Kaelan menutup kotak logam, menatap semua:
> “Kita harus inventarisasi semua bukti, semua simbol, semua jalur. Dan mulai pecahkan teka-teki yang mereka tinggalkan. Kalau kita bisa paham… kita bisa lindungi diri, dan… mungkin keluarga kita juga.”
Arlen menyalakan lampu ruangan sepenuhnya, menyinari semua dokumen, foto, dan benda lama:
> “Ini bukan lagi soal takut atau trauma. Ini soal bertahan, memahami, dan menulis sejarah kita sendiri. Siapa yang bisa lihat kita, siapa yang akan mencoba menghalangi… itu urusan nanti. Yang penting sekarang: kita sudah berdiri di papan, dan kita mulai gerak.”
Najla menatap teman-temannya:
> “Dan kali ini… kita nggak sendirian.

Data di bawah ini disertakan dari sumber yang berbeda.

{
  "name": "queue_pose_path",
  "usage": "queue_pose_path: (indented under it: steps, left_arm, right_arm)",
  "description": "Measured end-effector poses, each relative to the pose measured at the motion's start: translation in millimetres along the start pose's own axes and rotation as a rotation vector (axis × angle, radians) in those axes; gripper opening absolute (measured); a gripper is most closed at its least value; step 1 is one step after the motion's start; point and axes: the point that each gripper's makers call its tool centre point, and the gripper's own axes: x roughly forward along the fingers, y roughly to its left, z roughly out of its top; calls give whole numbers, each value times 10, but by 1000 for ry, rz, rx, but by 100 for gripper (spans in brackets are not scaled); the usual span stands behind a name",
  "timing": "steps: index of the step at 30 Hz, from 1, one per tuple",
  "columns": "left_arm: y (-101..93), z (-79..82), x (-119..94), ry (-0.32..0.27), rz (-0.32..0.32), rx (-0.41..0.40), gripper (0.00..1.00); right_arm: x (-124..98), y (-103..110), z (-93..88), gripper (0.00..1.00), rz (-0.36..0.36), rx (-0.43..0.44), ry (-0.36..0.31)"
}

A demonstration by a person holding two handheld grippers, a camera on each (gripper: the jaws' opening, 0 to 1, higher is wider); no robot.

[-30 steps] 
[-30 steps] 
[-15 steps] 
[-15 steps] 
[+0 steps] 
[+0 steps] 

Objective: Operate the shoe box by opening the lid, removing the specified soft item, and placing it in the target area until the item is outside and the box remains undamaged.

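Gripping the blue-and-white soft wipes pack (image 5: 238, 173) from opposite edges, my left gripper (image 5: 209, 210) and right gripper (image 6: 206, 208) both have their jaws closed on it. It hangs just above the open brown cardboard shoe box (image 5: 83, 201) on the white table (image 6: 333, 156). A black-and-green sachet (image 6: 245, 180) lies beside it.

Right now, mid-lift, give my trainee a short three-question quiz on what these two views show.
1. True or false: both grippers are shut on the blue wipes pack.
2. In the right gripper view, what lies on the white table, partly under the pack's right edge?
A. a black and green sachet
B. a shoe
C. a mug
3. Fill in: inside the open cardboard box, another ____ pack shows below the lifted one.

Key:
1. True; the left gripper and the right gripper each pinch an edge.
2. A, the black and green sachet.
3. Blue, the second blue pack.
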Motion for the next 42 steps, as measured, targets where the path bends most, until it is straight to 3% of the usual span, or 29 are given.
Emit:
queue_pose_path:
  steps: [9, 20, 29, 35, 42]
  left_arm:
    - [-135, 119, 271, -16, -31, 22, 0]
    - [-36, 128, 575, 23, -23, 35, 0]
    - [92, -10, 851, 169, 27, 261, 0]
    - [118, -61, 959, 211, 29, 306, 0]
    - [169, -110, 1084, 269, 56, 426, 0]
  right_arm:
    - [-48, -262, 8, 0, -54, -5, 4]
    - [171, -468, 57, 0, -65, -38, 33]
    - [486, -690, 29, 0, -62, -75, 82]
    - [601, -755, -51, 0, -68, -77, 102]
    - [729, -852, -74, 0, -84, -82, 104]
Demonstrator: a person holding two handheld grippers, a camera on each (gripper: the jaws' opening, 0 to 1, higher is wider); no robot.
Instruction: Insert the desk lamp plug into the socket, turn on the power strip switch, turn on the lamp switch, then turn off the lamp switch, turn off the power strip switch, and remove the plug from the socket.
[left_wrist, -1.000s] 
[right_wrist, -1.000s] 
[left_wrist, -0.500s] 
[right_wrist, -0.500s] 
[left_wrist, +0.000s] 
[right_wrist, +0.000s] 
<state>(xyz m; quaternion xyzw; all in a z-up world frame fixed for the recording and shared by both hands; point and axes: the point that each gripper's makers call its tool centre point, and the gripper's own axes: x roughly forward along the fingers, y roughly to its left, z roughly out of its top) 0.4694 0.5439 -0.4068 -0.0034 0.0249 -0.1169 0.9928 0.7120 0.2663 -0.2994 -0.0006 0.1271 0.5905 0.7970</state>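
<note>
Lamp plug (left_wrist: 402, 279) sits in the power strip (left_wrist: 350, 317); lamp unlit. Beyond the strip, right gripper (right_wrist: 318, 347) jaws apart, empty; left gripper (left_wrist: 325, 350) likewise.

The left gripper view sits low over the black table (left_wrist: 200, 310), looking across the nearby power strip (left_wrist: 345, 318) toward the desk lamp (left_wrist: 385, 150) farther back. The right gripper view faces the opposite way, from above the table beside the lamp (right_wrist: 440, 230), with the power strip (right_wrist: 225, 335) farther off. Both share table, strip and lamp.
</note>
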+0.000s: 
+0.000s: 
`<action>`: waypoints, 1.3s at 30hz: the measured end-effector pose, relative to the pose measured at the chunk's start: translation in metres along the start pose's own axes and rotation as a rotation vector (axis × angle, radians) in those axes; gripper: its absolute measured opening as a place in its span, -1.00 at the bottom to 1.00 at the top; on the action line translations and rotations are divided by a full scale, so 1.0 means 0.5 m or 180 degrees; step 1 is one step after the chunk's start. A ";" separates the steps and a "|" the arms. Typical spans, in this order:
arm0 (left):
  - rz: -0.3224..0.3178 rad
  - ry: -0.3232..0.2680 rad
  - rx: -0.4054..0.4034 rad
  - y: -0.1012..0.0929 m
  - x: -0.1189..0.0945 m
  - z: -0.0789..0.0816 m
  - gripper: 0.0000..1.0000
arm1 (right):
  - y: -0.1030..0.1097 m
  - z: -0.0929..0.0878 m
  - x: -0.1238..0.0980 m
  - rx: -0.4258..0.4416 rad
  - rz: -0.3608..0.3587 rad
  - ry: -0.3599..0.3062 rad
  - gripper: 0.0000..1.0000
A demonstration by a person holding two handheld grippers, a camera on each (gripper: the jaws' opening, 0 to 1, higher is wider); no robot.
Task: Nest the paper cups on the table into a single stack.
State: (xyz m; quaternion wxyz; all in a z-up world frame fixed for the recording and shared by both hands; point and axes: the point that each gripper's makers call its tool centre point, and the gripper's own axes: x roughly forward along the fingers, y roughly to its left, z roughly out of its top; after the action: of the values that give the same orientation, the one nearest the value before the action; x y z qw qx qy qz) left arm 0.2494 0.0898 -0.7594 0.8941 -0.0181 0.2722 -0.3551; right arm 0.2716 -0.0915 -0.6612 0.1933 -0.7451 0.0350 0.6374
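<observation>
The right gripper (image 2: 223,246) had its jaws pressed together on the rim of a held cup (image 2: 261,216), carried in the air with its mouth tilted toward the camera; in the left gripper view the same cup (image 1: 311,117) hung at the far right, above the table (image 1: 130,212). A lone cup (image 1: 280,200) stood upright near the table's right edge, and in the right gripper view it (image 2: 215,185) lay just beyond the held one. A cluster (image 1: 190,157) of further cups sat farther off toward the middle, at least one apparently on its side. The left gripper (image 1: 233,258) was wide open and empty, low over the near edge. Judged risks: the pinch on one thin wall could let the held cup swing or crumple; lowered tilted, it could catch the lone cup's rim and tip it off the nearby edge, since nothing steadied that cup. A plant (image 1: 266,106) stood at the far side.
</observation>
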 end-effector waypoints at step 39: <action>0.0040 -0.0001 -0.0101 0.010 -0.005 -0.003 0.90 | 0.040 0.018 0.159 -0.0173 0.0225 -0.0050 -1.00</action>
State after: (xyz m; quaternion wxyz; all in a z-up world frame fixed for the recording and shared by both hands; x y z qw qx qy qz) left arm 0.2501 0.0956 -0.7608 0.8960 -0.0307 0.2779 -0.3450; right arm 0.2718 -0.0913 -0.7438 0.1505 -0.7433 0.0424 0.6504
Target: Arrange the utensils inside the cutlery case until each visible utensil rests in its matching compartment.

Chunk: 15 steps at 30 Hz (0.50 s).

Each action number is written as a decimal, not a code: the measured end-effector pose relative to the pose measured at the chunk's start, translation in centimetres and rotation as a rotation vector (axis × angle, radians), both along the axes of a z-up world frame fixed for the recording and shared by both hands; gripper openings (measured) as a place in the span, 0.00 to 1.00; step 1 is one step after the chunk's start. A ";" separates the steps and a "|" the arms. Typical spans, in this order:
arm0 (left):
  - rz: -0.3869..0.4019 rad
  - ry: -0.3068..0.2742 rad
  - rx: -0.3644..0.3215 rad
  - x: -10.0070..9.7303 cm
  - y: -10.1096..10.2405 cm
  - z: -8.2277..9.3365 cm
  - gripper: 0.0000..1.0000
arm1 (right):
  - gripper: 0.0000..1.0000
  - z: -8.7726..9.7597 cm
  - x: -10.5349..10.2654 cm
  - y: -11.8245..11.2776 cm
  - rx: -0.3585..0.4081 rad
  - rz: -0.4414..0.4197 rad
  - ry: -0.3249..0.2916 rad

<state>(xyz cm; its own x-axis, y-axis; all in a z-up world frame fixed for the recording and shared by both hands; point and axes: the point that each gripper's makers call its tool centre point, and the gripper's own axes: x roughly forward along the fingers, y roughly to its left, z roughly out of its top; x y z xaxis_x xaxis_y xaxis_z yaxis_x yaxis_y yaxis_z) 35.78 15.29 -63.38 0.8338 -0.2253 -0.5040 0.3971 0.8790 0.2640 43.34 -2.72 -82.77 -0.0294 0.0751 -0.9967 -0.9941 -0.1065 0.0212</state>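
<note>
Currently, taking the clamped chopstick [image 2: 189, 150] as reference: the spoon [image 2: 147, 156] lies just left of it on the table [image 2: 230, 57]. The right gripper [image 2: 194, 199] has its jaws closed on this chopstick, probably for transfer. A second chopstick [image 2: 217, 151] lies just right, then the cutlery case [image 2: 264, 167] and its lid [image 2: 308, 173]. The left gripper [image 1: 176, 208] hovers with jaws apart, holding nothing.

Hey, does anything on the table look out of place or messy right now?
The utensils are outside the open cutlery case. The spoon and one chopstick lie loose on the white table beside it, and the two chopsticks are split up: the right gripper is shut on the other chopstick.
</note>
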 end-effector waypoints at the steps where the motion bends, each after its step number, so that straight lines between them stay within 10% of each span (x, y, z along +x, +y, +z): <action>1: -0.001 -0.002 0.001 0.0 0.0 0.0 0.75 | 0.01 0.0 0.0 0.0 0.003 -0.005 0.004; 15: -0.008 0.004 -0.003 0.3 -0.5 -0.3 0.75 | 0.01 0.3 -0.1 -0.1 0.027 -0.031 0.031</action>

Kita tim.”
Darren menepuk bahu Arlen:
> “Tim paling berantakan tapi paling solid di blok ini.”
Kenzi tertawa lirih:
> “Berantakan itu aset kita. Karena yang ngawas kita… gak bisa prediksi.”
Arlen tersenyum tipis:
> “Oke. Strategi pertama: peta rahasia rumah, jalur tersembunyi, simbol, dan semua petunjuk. Kita pecahkan dulu. Kalau sudah siap… kita mulai bergerak.”
Najla menatap kotak berisi pita merah dan dokumen tipis:
> “Kita mulai dari sini… rumah kita, masa lalu kita, dan bayangan yang selalu mengintai.”
Kaelan menambahkan:
> “Dan kali ini… bayangan itu bakal tahu, kita bukan anak-anak lagi.”
Mereka mengangguk serempak.
Perjalanan untuk mengungkap rahasia terbesar keluarga baru saja dimulai.